Mongoose: Convert populate to use $lookup

Created on 17 Dec 2015  路  31Comments  路  Source: Automattic/mongoose

Before:

lib.db.model('Stock').find(stockQuery).populate('product') // ...

After:

            lib.db.model('Stock').collection.aggregate([
              { $match: stockQuery },
              {
                $lookup: {
                  from: 'products',
                  localField: 'product',
                  foreignField: '_id',
                  as: 'product'
                }
              },
              {
                $project: {
                  product: {
                    $arrayElemAt: [ '$product', 0 ]
                  }
                }
              },
              { $sort: sort },
              { $limit: req.query.limit },
              { $skip: req.offset }
            ], callback);

Can we normalize this functionality for population using aggregate and $lookup into a rewrite of the populate function (so it would still function the same, but it'd use $lookup instead?

discussion

Most helpful comment

Here's a handful of benchmarks with MongoDB 3.4 (v3.2 was similar). Numbers are the median of 15 replicates.

findOne

| query | 1x concurrency | 6x | 15x |
| --- | --- | --- | --- |
| primary query | 0.911 ms | 9.226 | 19.55
| primary query, then 2nd query for relationship (~.populate()) | 1.201 ms | 5.782* | 11.44
| $lookup | 0.598 ms | 1.763 | 4.575

*Note: not sure why this is faster than first row; might be cached at some layer, but it's consistent.

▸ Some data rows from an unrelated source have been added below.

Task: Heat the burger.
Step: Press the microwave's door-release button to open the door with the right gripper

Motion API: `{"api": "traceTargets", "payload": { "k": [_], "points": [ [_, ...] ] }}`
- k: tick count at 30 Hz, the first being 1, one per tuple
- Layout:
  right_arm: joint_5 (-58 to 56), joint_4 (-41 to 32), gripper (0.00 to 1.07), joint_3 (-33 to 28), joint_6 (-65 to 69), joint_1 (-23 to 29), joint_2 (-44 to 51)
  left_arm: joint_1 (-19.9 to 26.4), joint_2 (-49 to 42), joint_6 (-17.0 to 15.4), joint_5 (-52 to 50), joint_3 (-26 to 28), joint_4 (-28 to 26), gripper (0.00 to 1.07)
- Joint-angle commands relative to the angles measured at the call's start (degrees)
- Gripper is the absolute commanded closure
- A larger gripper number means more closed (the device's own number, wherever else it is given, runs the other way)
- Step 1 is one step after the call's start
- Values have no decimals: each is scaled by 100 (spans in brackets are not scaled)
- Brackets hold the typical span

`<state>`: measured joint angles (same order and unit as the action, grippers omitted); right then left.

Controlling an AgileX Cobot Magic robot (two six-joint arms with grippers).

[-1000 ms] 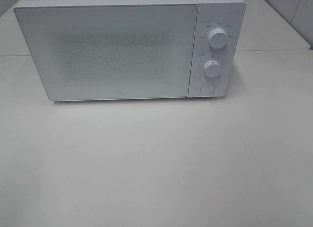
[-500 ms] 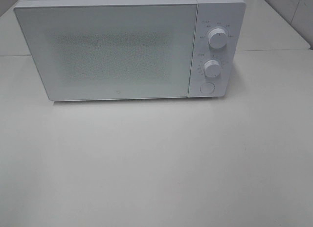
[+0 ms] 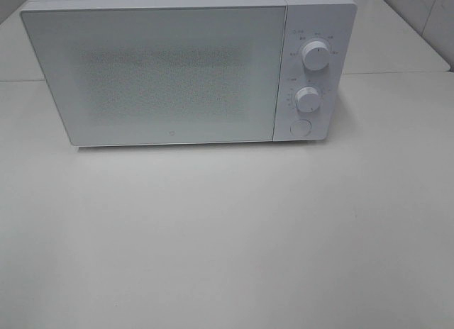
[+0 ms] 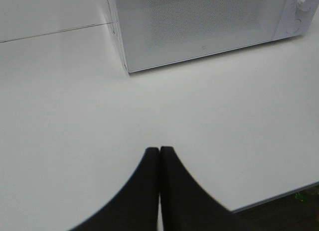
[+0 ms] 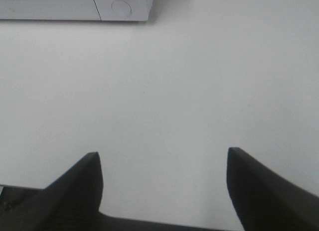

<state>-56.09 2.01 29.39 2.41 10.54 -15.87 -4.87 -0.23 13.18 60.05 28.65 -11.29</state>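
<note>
Microwave: door shut, standing at the far side of the tabletop.
Left jaws: pressed together, holding nothing.
Right jaws: spread wide, holding nothing.

The microwave at twelve o'clock on the table has a smooth white shell, painted metal or plastic; I cannot tell which. Its door is a glossy pale pane with a fine dotted mesh behind it. At its three o'clock side, the upper knob and lower knob look like smooth white plastic. The table is smooth, matt and off-white. My left end effector and right end effector are matt black.
</note>
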Motion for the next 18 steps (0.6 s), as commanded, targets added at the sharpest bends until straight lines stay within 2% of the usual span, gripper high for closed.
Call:
{"api": "traceTargets", "payload": {
  "k": [1, 9, 18],
  "points": [
    [40, -17, 40, 40, -52, -23, -332, 17, -29, -17, -69, -29, -34, 106],
    [155, -11, 40, 74, -178, -23, -1054, 17, -29, -17, -69, -29, -34, 106],
    [1478, 0, 40, 103, -178, -23, -1421, 17, -29, -17, -69, -29, -34, 106]
  ]
}}
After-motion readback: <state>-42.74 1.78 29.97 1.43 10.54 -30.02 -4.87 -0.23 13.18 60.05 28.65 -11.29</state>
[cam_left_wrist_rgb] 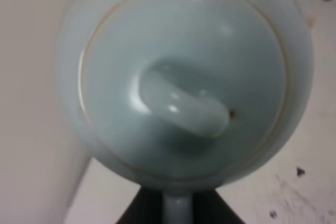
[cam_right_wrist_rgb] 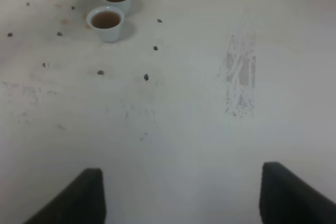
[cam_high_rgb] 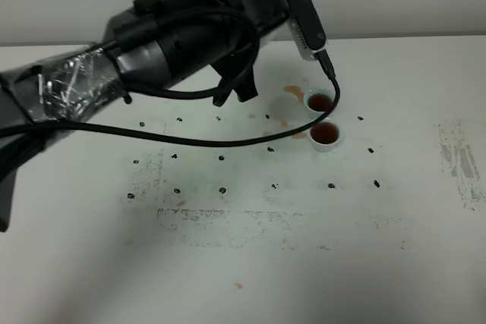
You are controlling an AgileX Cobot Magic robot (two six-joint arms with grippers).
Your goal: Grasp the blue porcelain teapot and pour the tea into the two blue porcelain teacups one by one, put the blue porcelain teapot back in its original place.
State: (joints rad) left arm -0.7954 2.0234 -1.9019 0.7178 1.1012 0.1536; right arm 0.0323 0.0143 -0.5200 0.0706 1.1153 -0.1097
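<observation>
Left wrist: teapot (cam_left_wrist_rgb: 184, 77) handle inside closed left claw (cam_left_wrist_rgb: 178, 208).

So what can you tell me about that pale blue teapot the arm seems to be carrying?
The blue porcelain teapot fills the left wrist view, seen from above: glossy pale sky-blue, round-bellied, looking like glazed ceramic. Its lid is seated, edged by a thin brownish line, with an elongated rounded knob that has a small dark spot beside it. Part of the handle runs back between the dark fingers of the left gripper, which is shut on it. In the high view the arm hides the pot, so whether it touches the table cannot be told.
</observation>
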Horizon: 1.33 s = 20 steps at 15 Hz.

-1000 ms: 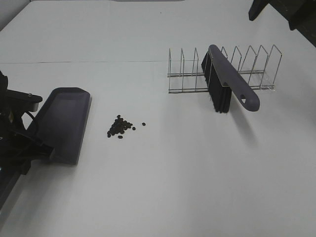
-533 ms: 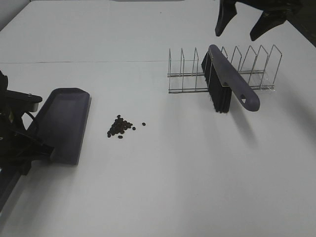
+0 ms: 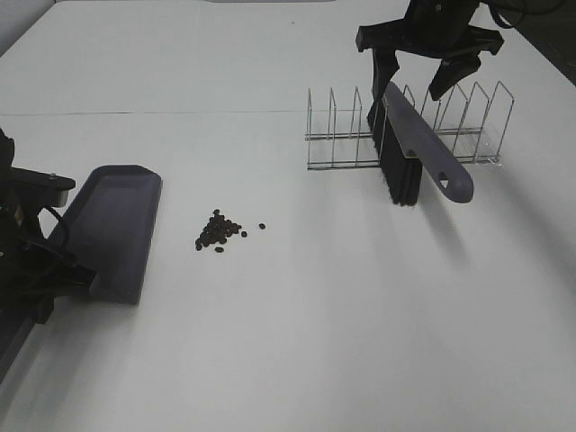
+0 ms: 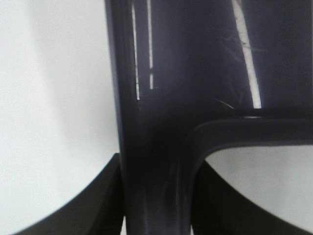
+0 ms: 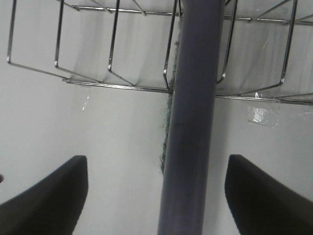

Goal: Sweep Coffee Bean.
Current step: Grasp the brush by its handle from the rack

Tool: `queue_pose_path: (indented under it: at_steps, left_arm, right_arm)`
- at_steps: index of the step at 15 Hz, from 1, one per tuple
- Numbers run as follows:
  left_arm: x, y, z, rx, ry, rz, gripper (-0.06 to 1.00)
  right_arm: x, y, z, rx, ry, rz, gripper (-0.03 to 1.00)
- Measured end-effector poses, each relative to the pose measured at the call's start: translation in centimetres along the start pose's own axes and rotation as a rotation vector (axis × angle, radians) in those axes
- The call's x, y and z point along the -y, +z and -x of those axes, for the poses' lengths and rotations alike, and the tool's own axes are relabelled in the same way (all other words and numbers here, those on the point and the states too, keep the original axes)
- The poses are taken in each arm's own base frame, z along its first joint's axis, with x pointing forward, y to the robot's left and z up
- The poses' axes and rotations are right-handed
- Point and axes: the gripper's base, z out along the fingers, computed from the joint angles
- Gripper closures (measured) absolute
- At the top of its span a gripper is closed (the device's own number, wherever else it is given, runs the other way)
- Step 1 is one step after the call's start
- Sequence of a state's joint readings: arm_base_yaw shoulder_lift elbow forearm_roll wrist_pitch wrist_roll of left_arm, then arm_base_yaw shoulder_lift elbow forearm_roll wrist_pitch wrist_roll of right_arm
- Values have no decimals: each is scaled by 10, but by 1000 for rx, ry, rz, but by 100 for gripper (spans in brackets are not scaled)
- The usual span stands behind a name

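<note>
The coffee bean cluster [image 3: 219, 232] lies as a small dark heap on the white table [image 3: 297, 324], with one bean [image 3: 262, 226] apart to its right. A dark purple dustpan [image 3: 112, 229] rests left of the heap, its handle [image 4: 151, 147] clamped in my shut left gripper [image 3: 63, 274] [image 4: 156, 205]. The purple brush [image 3: 418, 144] with black bristles stands in a wire rack [image 3: 468, 117]. My right gripper [image 3: 416, 76] [image 5: 156, 196] hangs open just over the brush's far end. Its fingers [image 5: 44, 196] straddle the brush back [image 5: 190, 122] without touching it.
The wire rack [image 5: 117, 85] has several upright dividers on either side of the brush. A strip of bare table separates the dustpan's open edge from the beans. The left arm's dark body [image 3: 18, 261] fills the table's left edge.
My right gripper has come down from the upper right and now stands over the brush in the rack. The dustpan has shifted slightly left, away from the beans.
</note>
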<state>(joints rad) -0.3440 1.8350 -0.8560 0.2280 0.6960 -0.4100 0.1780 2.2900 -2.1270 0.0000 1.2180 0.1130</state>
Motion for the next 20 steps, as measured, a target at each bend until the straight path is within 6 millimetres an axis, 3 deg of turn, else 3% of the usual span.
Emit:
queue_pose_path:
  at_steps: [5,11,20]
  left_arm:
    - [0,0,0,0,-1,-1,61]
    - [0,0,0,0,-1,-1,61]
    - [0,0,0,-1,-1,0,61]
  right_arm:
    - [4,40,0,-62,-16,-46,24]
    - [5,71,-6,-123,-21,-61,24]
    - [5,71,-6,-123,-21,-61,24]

find returning array of 140 docs

| query | 1x concurrency
| --- | --- |
| primary query | 3.401 ms
| primary query, then 2nd query for relationship (~.populate()) | 6.872 ms
| $lookup | 8.705 ms

Code: https://gist.github.com/zbjornson/746a477ee715685fb60963d9e3c5d2d1. The foreignField was indexed, and I verified that the index was used. The collection had about 60k documents in it. I used the mongodb driver directly for the benchmark to show the best possible case.

Looks like it helps with latency for individual documents, but is detrimental for arrays (low-throughput). In the MongoDB profiler it looks like each $lookup goes out as a separate query, so that makes sense.

All 31 comments

By default $lookup returns an array of results, and therefore that is why for a single document DB Ref I've put in the $arrayElemAt operator.

Note that $lookup is only available in MongoDB 3.2

Its worth considering, but not for the forseeable future because I'd imagine the majority of mongoose users don't use mongodb 3.2. Also, the only rationale that I could think of for doing this would be "it improves performance considerably." While that might be the case, we'd have to run a benchmark to see.

+1 for using $lookup internally.

Also, how about implementing this conditionally? This way mongoose users who work with MongoDB 3.2+ could already benefit from the (suspected) performance improvements.

Possible, but it's not really a high priority atm. The difficult part is that $lookup only works with the aggregation framework, so .find().populate() needs to get converted into an aggregation query, which seems unwieldy.

+1 for $lookup.

Is there real benefits of using $lookup insteal of populate? that's the point, however mongodb3.2 it's still to new for the majority of users.

Performance in some cases - populate() requires 2 distinct queries to mongodb and thus 2 sequential round trips over the network, $lookup only takes 1. However, there's ways to structure your schema so populate-like operations can be done in parallel, so $lookup doesn't help as much as you might think.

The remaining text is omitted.